Le possibili applicazioni riguardano le comunicazioni del futuro, incredibilmente più veloci di quelle attuali, e la loro sicurezza per mezzo della crittografia quantistica, ha detto Fabio Sciarrino, del Quantum Information Lab del dipartimento di Fisica della Sapienza, che ha coordinato la ricerca a livello sperimentale. La parte teorica è stata curata da Rosario Lo Franco, del dipartimento di Energia, ingegneria dell’informazione e modelli matematici dell’università di Palermo. Hanno partecipato anche ricercatori di Cina e Vietnam.

Il primo passo è stato dimostrare che una particella di luce (fotone) può comportarsi sia come un’onda sia come una particella e a questo scopo i ricercatori hanno utilizzato fotoni che oscillavano in una direzione specifica (polarizzati).

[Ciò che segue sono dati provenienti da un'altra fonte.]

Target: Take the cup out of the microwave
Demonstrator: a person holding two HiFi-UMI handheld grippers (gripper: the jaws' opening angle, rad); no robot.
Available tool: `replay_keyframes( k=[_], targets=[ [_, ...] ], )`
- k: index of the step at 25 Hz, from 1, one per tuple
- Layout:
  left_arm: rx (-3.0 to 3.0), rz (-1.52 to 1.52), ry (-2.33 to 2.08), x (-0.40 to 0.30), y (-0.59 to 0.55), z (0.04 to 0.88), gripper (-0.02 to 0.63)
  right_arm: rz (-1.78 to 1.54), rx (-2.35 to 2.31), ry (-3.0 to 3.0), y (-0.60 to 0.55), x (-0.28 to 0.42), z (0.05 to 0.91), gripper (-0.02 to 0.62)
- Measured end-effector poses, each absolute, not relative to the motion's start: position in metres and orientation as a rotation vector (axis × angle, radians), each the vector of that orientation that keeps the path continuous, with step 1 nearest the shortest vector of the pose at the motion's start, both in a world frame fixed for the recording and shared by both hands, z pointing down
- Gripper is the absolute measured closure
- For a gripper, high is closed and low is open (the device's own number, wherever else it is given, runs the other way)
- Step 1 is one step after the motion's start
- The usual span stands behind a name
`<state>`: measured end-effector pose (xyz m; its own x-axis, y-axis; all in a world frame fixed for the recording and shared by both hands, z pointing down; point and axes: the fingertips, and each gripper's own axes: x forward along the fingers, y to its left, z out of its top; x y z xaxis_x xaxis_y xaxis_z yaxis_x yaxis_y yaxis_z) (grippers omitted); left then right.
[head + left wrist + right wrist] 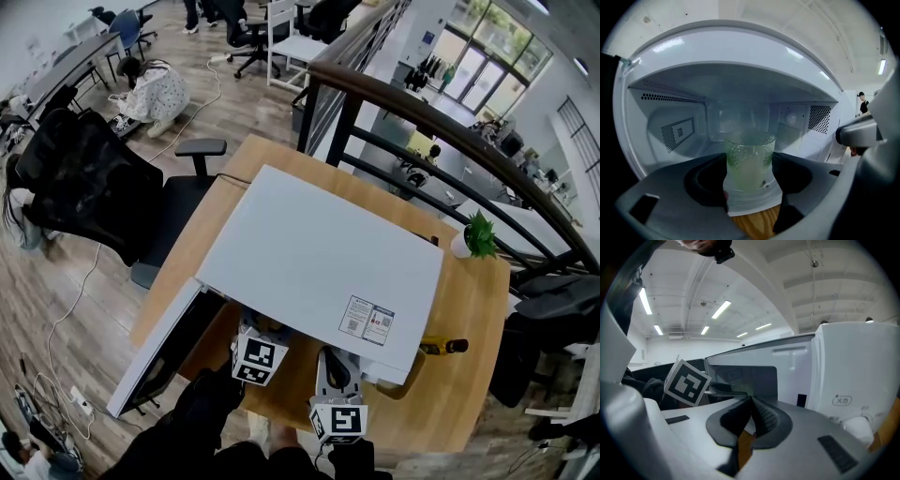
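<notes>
My left gripper [750, 171] is clenched on the cup [749, 152]: in the left gripper view the dark pads [710, 176] sit against both sides of the green-tinted, dimpled glass, which stands upright at the front of the microwave [309, 253] cavity, near the middle of the opening. My right gripper [751, 401] is pressed shut on nothing, its jaws meeting at the tips, and it hangs just outside the microwave's front, beside the left one. The door [155, 352] is swung wide to the left, so the way out looks clear. The glass seems to have something pale in it, so I judge the pull-out wants care: lift only enough to free the base, hold the cup level, and draw straight back toward me along the line of the jaws, staying under the top lip of the opening. Smooth glass can slip, so I'd hold firm pressure and avoid twisting. The right gripper should stay aside, over the wooden table [459, 319].
</notes>
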<state>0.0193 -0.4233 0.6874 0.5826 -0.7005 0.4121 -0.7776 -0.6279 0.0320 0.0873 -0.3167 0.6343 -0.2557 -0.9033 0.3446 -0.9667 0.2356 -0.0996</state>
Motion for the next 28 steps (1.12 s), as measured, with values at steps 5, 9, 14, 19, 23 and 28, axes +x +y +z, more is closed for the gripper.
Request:
replay_keyframes(
  k=[5,9,14,19,23,28],
  targets=[
    [2.607,0.535,-1.253,0.015,-0.417,0.681,0.301,0.429,1.772,-2.296,-0.313,0.087,0.632,0.580],
    [2.610,0.539,-1.264,0.009,-0.408,0.671,0.302,0.429,1.786,-2.300,-0.308,0.085,0.627,0.580],
    [2.619,0.545,-1.277,0.001,-0.390,0.660,0.302,0.413,1.783,-2.309,-0.297,0.078,0.617,0.580],
    [2.613,0.522,-1.282,-0.008,-0.369,0.652,0.302,0.414,1.812,-2.315,-0.284,0.072,0.606,0.580],
    [2.626,0.530,-1.292,-0.018,-0.352,0.636,0.302,0.359,1.799,-2.322,-0.271,0.066,0.595,0.580],
    [2.630,0.537,-1.313,-0.032,-0.329,0.622,0.302,0.325,1.815,-2.329,-0.254,0.060,0.580,0.580]
  ],
)
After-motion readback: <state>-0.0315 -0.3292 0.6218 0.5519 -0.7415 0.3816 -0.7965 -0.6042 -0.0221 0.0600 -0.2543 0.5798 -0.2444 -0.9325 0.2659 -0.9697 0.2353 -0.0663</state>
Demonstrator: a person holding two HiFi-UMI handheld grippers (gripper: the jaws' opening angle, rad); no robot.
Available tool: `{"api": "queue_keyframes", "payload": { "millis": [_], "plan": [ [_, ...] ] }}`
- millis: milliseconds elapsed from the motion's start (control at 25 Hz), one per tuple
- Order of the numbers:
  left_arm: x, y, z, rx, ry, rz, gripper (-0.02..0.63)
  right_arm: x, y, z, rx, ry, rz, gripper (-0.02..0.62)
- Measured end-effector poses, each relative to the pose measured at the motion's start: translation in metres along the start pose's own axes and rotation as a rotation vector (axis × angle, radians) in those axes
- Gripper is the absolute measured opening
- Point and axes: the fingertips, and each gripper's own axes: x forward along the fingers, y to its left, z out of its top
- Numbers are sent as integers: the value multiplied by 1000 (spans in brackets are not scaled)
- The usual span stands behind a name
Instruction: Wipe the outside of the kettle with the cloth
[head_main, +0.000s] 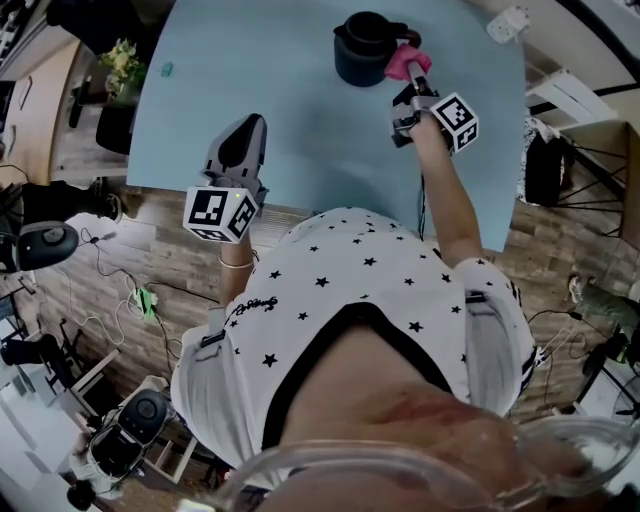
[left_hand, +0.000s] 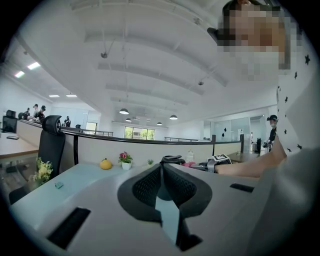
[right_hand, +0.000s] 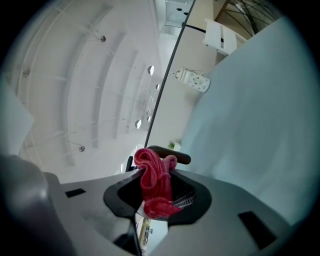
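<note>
ok so head view first: the black kettle (head_main: 362, 47) sits at the far side of the light blue worktop (head_main: 300, 120), and the right gripper (head_main: 413, 77) is up at its handle side pinching the pink cloth (head_main: 403, 62), which sits right against the kettle wall just below the handle. The left gripper (head_main: 249, 128) hangs over the near part of the worktop, well apart from the kettle, with nothing in it. There's a white power strip (head_main: 508, 22) at the far right corner. Left gripper view: the left gripper (left_hand: 161, 168) has its jaws pressed together at the tips, nothing between them, and past them you can see the kettle (left_hand: 171, 159), a bit of the cloth (left_hand: 189, 163) and the right gripper (left_hand: 218, 160) beside it, plus a yellow fruit-looking thing (left_hand: 105, 163) and a small flower pot (left_hand: 125, 159) at the far edge. Right gripper view: the right gripper (right_hand: 156, 172) is clamped on the bunched-up cloth (right_hand: 152, 182), folds sticking out past the tips, with the dark kettle handle (right_hand: 175, 156) just behind it and the power strip (right_hand: 194, 80) further off
</note>
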Motion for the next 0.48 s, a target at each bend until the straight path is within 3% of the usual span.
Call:
{"api": "queue_keyframes", "payload": {
  "millis": [480],
  "plan": [
    [2, 3, -2, -5, 14, 39, 38, 2, -43, -13, -17, 49, -105, 110]
  ]
}}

Sono stati quindi prodotti due fotoni con questa stessa caratteristica e, osservandoli, i ricercatori si sono accorti che il comportamento dell’uno determinava quello dell’altro, indipendentemente dalla distanza: è il fenomeno che Einstein aveva chiamato “azione spettrale a distanza” e che oggi i fisici quantistici chiamano ” entanglement “, una sorta di groviglio nel quale una particella riesce a condizionare il comportamento di una particella simile anche se sono lontane.

“Abbiamo dimostrato che un entanglement a due fotoni nella loro duplice natura onda-particella è possibile”, ha detto Lo Franco. Questo fenomeno, ha aggiunto, può essere chiamato “azione di dualità onda-particella a distanza” e il prossimo passo sarà riprodurlo per un numero crescente di particelle e in modo completamente automatizzato.(ANSA).